Seus 42 mil m² incluem jardins internos e áreas externas na cobertura para quadras e praças, há cem salas de aula, 12 de música, sete de artes, 11 laboratórios e um teatro de 570 m². Dois terrenos vizinhos foram adquiridos. Serão mais 6.500 m², totalizando 48,5 mil m² —bem mais do que o campus de Nova York, com 30 mil m², vizinho do parque suspenso High Line, em uma área em ascensão de Manhattan.
Mesmo entre a elite, estar na Avenues chama a atenção, e alguns dos alunos que conversaram com a Folha comentaram sofrer “um certo preconceito” de amigos.
“Dizem que sou da escola de rico, até evito comentar que estudo aqui”, conta uma menina do 10º ano, que deixou o Porto Seguro, onde a mensalidade sai em torno de R$ 3.800.

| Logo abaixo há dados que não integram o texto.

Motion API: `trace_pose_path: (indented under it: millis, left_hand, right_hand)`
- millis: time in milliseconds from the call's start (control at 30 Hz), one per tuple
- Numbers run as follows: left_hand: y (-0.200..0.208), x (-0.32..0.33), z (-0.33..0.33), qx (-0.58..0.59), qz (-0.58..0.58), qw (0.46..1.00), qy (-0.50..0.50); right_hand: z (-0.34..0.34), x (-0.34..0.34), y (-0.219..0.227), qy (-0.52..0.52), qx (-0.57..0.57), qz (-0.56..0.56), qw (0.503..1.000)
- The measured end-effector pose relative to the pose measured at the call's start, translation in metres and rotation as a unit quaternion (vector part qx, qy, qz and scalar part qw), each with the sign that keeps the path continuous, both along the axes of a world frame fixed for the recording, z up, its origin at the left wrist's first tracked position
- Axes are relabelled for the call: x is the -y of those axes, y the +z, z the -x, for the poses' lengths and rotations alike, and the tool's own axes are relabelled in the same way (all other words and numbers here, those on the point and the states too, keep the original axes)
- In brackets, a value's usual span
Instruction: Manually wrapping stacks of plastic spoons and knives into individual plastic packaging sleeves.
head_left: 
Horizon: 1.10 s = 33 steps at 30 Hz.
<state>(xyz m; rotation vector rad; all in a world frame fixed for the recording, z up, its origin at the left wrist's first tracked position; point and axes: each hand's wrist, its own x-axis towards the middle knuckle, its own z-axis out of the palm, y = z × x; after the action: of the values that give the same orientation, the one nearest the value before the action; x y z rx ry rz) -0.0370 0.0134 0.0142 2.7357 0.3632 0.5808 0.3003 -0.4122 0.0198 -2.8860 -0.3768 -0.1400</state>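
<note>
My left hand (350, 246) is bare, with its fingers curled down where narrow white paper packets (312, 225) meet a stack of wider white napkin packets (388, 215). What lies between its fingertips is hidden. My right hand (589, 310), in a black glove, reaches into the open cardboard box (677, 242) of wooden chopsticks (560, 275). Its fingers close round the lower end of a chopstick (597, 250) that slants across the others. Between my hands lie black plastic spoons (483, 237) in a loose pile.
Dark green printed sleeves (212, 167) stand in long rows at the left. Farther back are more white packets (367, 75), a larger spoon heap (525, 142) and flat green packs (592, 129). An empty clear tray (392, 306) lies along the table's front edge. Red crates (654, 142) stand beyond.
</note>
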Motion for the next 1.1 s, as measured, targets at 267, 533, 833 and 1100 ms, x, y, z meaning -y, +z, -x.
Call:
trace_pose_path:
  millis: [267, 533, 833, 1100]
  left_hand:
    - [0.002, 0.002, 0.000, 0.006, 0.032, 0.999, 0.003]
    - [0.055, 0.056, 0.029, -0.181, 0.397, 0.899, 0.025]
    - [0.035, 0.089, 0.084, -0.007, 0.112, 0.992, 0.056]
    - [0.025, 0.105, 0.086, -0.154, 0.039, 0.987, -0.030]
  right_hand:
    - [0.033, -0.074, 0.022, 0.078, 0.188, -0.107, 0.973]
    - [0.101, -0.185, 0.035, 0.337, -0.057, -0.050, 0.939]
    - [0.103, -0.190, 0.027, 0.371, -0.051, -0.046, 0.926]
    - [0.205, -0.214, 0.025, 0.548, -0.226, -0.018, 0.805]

“Também existe aquele estereótipo, como, por exemplo, achar que todo mundo aqui apoia o [presidente Jair] Bolsonaro. Discutimos bastante política nas eleições e estava bem dividido”, afirma.
Outra menina do 10º ano comenta: “O que eles não entendem é o seguinte: antes de eu vir para cá, era a única aluna da sala que, quando acontecia algo importante, como a tragédia de Brumadinho, lia tudo sobre o assunto e podia até dar palestra para a turma. Aqui, todos são esses alunos que dão palestras”.

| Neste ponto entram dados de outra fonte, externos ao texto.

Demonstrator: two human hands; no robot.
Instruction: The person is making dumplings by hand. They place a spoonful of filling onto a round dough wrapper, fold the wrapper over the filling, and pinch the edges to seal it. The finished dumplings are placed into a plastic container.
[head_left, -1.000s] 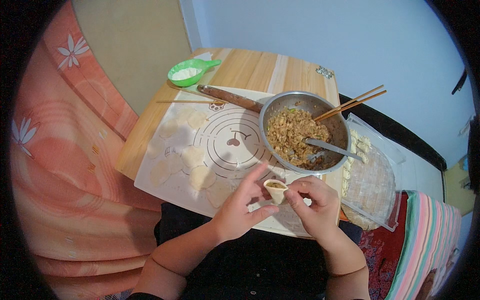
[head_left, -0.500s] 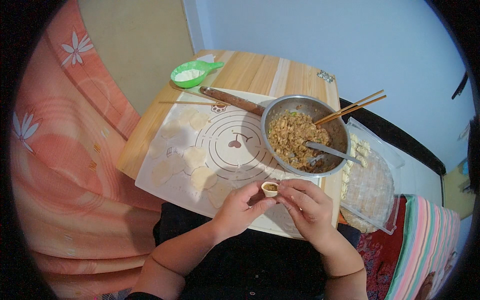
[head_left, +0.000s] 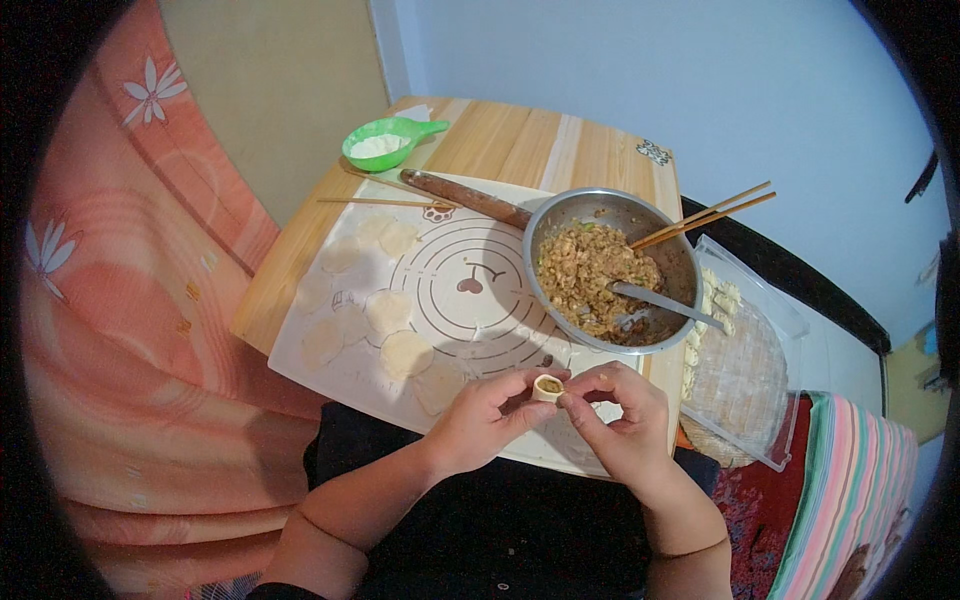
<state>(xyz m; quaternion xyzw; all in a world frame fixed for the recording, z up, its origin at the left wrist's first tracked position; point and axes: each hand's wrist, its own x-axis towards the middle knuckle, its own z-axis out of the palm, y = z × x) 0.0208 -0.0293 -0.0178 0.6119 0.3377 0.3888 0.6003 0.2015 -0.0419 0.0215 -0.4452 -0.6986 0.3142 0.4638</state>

Se os estudantes sentem o contraste mesmo dentro do topo da pirâmide econômica, visitas à favela localizada em frente à escola, a Jardim Panorama, é muitas vezes descrita como “um choque”.
Com o difícil compromisso de não manter os alunos em uma bolha, a Avenues os leva a realizar projetos sociais, e grupos já estiveram em ONGs, escolas públicas e UBS (Unidade Básica de Saúde).

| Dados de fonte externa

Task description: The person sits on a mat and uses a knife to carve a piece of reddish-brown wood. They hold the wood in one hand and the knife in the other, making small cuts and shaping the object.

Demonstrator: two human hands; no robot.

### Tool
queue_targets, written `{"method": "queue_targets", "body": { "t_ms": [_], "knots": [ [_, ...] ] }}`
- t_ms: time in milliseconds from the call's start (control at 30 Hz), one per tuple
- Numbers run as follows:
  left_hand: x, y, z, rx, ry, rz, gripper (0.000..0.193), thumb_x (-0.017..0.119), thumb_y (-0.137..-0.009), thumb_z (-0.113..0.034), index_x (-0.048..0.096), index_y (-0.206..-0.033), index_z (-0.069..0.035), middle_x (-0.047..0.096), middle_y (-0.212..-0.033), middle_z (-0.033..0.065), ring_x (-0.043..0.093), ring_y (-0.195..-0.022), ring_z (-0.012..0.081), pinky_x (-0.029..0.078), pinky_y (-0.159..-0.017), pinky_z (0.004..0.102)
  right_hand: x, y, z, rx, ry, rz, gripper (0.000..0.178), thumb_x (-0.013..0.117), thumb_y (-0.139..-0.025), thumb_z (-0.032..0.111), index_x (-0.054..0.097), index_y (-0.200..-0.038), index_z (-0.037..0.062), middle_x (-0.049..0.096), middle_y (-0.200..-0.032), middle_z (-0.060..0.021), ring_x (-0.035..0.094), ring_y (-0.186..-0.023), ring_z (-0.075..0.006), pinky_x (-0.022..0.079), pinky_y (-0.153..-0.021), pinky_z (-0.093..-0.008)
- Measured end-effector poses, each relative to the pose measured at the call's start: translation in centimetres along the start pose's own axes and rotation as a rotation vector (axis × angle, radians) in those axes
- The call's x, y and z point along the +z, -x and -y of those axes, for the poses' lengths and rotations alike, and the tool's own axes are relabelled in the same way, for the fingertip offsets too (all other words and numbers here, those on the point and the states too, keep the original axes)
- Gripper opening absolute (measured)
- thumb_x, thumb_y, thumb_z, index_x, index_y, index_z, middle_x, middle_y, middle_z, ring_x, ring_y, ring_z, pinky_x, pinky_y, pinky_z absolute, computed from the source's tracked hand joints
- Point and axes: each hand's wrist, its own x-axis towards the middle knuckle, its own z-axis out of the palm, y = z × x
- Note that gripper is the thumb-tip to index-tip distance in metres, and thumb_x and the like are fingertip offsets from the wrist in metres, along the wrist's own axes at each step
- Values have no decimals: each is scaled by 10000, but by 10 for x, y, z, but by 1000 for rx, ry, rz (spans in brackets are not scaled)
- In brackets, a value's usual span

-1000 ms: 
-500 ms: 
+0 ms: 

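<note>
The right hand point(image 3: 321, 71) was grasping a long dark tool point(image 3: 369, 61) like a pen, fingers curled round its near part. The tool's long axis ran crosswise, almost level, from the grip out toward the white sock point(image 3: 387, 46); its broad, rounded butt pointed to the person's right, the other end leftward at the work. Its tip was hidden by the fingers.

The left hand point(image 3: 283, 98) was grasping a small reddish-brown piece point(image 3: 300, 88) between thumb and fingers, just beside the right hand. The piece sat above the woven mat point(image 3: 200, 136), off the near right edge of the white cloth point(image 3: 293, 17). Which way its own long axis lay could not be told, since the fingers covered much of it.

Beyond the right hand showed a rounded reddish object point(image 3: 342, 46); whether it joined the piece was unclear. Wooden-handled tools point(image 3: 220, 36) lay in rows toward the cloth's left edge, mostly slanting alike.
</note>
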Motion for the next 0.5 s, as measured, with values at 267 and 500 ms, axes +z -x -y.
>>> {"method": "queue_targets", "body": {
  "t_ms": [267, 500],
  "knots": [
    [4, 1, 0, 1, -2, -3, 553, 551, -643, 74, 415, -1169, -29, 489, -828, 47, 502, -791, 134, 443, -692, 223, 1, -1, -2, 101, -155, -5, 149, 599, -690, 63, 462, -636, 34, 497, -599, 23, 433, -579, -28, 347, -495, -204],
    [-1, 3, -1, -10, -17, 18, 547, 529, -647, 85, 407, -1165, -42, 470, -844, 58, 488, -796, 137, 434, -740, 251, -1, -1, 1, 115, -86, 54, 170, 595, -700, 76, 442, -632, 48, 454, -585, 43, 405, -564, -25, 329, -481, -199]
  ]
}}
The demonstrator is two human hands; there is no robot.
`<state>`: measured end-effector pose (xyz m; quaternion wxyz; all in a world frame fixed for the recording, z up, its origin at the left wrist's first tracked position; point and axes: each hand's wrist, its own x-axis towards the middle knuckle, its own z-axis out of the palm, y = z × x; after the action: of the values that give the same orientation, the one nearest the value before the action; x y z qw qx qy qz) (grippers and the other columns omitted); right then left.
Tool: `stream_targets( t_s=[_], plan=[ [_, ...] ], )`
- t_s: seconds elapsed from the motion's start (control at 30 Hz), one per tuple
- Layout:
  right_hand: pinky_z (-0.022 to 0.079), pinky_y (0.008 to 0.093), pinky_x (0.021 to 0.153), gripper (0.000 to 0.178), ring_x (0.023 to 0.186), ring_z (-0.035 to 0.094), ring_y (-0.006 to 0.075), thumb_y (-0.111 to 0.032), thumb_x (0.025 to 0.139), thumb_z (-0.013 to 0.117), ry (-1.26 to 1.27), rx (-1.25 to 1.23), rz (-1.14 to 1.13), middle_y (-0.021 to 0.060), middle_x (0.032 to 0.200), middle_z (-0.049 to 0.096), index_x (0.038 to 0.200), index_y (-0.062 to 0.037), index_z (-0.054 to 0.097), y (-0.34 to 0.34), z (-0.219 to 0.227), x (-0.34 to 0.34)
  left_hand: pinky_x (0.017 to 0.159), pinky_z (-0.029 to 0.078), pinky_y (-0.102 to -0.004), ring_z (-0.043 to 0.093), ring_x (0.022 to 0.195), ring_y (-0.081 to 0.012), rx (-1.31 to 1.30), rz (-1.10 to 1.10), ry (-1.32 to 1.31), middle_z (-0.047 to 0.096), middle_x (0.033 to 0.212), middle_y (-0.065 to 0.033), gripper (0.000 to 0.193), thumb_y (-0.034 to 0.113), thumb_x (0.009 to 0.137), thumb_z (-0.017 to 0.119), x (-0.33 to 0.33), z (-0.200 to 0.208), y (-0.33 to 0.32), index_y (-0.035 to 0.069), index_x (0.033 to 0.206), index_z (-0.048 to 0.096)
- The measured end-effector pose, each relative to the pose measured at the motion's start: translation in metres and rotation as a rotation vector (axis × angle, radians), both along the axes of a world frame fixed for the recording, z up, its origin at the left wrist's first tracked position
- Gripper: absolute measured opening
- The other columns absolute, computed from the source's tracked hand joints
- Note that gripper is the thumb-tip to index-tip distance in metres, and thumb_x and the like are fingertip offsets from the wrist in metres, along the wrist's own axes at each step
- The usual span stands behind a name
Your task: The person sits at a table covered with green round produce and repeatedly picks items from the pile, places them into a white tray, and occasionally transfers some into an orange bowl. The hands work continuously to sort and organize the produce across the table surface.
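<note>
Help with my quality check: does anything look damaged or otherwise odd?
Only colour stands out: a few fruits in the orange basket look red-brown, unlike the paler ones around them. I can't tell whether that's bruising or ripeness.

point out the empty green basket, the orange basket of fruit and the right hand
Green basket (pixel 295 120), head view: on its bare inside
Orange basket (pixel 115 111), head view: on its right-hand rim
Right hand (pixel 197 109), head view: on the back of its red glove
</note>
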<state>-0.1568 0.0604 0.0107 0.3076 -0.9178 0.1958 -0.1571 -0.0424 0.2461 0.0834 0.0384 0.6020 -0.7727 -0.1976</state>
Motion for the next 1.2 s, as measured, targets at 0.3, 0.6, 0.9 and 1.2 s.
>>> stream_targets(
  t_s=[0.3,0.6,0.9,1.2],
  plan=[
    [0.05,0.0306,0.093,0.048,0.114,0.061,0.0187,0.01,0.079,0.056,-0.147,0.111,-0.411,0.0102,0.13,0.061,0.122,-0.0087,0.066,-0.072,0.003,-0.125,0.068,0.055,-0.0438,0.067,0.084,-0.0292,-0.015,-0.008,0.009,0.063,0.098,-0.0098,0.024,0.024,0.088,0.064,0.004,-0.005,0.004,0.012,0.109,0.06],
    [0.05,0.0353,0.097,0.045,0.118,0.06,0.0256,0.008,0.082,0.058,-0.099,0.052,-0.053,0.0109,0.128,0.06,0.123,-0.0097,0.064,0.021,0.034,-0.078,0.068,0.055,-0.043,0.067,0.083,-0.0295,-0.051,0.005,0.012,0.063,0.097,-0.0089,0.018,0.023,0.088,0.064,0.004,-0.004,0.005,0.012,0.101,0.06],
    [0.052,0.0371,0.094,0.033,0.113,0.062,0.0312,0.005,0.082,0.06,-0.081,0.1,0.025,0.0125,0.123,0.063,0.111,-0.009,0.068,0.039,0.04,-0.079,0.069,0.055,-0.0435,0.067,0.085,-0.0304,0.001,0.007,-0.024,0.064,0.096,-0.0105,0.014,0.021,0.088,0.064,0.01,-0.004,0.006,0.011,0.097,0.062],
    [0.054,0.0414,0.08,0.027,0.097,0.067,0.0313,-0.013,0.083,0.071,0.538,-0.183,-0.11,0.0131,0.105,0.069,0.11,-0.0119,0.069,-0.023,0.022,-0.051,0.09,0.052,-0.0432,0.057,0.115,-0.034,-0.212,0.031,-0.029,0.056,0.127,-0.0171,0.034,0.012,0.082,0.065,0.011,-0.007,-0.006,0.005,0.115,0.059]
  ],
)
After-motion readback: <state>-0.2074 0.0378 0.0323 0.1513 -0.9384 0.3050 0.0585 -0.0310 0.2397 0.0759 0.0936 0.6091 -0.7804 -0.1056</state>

Não foi fácil obter autorização dos pais, que tiveram de ser convencidos em reuniões. Os alunos são sempre acompanhados de seguranças.
Diretora de engajamento comunitário, Sylvia Guimarães diz que essa medida é necessária nesse primeiro momento, para tranquilizar as famílias, mas que a intenção é que se construa uma relação de confiança com a vizinhança.
O que a escola promete, utilizando expressão cara ao seu marketing, é formar líderes globais. Para isso, reafirma que a unidade de São Paulo não é filial da de Nova York, elas são uma só escola, com campi em diferentes países.
O próximo, a ser inaugurado até o fim de 2019, está em construção em Shenzhen. A cidade foi uma das primeiras na China a passar pela abertura econômica e viu a população subir de 22 mil nos anos 1970 para os atuais cerca de 12,5 milhões, de padrão de vida superior ao nacional.
Outras cidades chinesas estão nos planos como Hong Kong, bem como Londres, Miami, Washington e a região californiana do Vale do Silício. Será então uma escola do mundo —de um mundo que possa pagar sua mensalidade.